There are a few good reasons to watch Vikas Bahl’s latest film Queen, but the most persuasive of those can be stated in two words – Kangana Ranaut.
Queen is a touching and entertaining film with some very nice performances, and Ranaut is the clear star here- often funny, almost always goofy and eternally charming.
We meet the Rani (Kangana Ranaut) a couple of days before her wedding to Vijay (Rajkummar Rao), and see her being ditched by him on some flimsy pretext. I suppose you can’t expect much more from a man whose nickname for the love of his life is the English translation of her name.
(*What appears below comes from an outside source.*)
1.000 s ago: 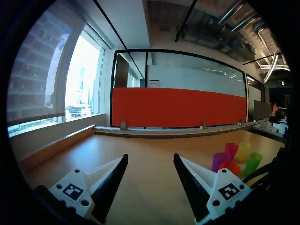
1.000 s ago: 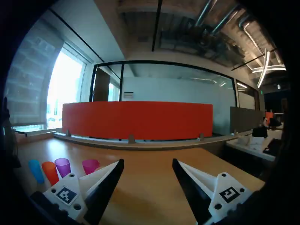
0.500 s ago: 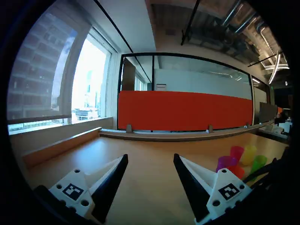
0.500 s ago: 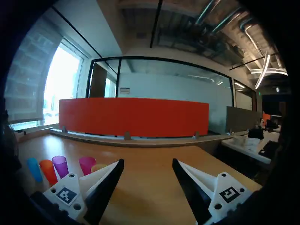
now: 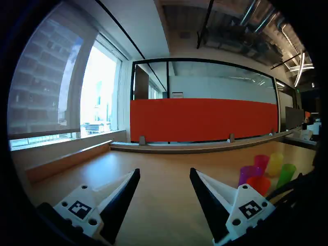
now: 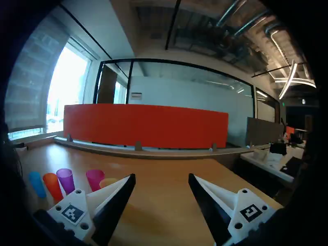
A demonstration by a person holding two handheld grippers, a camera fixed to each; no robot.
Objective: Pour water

Rani then decides to go on her honeymoon trip all alone to Europe and see all the places she had hoped to with Vijay. There is no great novelty in how the plot goes from there – the mishaps, the newly discovered freedom, and those oh-so-hot Europeans, but I found myself surprisingly interested in Rani’s escapades. Her first European companion is the Spanish-French-Indian Vijayalakshmi (Lisa Haydon) whose slightly-less-than-fully-clad appearance on a video-chat session with Rani’s parents causes much testosterone flow among Rani’s teenage brother and retired father.
As you know it will, Rani struggles, but adapts to (with the help of some good alcohol) this new, strange environment and meets, as confirmed by the generally appreciative hoots in the theatre, very good looking men and women. You almost want to be jealous of the carefree life she discovers, but it’s hard to begrudge her- you really want a happy ending for these types.
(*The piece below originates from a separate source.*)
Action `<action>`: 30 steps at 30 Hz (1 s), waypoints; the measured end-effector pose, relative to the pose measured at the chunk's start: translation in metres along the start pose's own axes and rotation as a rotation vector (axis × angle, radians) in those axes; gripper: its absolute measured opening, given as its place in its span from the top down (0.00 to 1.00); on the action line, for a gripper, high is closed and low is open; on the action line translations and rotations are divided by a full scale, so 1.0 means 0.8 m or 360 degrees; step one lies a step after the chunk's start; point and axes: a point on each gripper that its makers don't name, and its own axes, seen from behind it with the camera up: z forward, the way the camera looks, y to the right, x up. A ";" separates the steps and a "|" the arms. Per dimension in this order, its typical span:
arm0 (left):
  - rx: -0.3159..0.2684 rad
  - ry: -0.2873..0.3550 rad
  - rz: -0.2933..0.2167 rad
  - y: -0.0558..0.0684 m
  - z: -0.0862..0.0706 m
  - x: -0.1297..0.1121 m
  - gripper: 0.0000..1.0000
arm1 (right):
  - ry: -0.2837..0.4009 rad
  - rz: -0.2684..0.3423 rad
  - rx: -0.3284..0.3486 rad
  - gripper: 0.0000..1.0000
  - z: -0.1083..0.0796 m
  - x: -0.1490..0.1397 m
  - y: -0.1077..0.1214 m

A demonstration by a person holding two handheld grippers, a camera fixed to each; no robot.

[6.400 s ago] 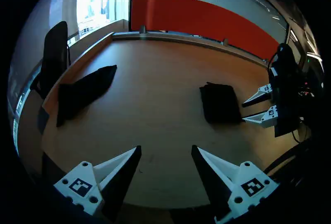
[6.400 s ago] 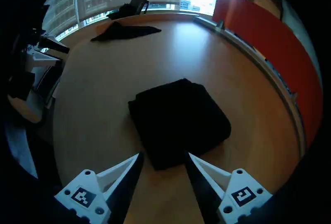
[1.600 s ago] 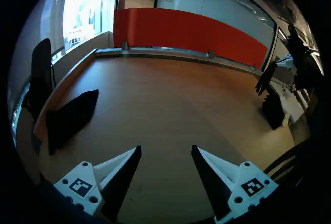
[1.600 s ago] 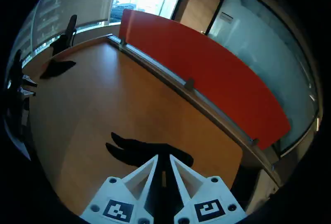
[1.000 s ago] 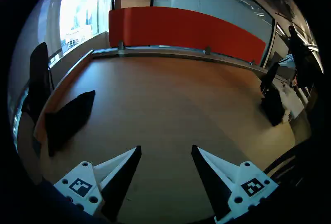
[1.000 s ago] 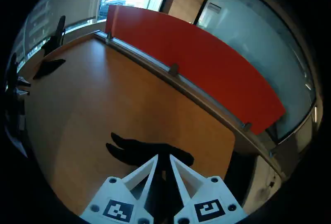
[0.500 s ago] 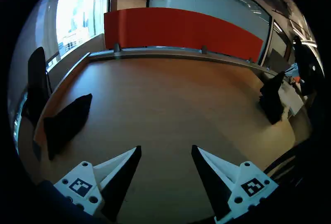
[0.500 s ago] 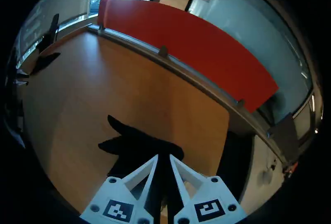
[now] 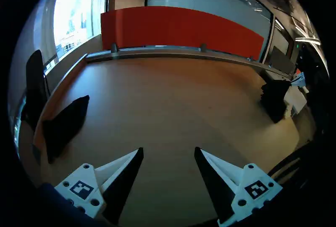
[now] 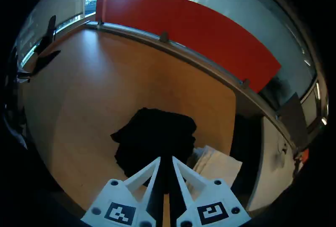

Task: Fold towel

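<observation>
Black towel: matte, soft, bunched into a rough lump with an uneven outline; at a corner of the table, right up against the right gripper's tips; in the left gripper view, a dark crumpled mass at the table's far right edge.
Right gripper: white plastic fingers, wedge-shaped, set close together with a strip of dark cloth pinched between them; clamped on the black towel.
Left gripper: same white wedges with dark inner faces, spread wide apart, nothing between them; hovers over bare wood, well apart from the towel.
Table: smooth orange-brown wood with a faint sheen.
Second cloth: black, limp, a long tapered heap near the table's left edge.
Partition: flat red panel along the table's far side, above a metal rail.
Pale stack: flat, light, layered sheets just beside the towel; material unclear.
Chair: dark, tall back, beyond the table's left edge.
</observation>
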 end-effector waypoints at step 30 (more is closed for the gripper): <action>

At some level, I find it disturbing how easily you find Hindi speaking Westerners in films. I found out to my relief that the three European/Japanese friends she makes, do not speak Hindi because they once spent a summer in Goa. The chemistry between the trio and Rani is quite palpable, and that makes for great viewing.
There is a brief moment at the end where we think Rani almost goes back to the Delhi life she left behind to go see the world – the one with kitty parties and cooking and three kids- and almost want to jump out of your seat in protest, because we have become attached to who she is, and who she can become. She abandons her old life for good – sorry about the spoiler- but really, you know that this kind of a girl- an original- doesn’t deserve that kind of shallowness in her life.
Too many films try to make a statement about women and freedom – the disappointing Highway comes to mind- but Queen just about manages to walk the line, and that, primarily, is down to its lead actor. Is there something dramatically new with what the film has to say? No, not really. It’s a coming of age story that just dresses up a lot of old things in fancy Europe. But that’s the thing about good acting- it compels you to watch, drags your brain, screaming and kicking, into paying attention to it. That’s what Ranaut did to me- she charmed me into being happy about watching Queen, and at the end, although I came to the sudden realization that there was nothing inordinately special, I found myself cheering on for Rani, and revelling in her small victories. And that, for me at least, is the hallmark of good acting.
A special word of appreciation to Rajkummar Rao here – I’ve rarely seen a more complete performance from an actor in the role of a- for lack of a better word- dickhead. At no point does he come off looking anything less than a self-obsessed bastard. It was an absolute pleasure hating his character – that’s how good he is.
And when you find yourself caring for and hating figments of someone’s imagination, you know the movie was worth it.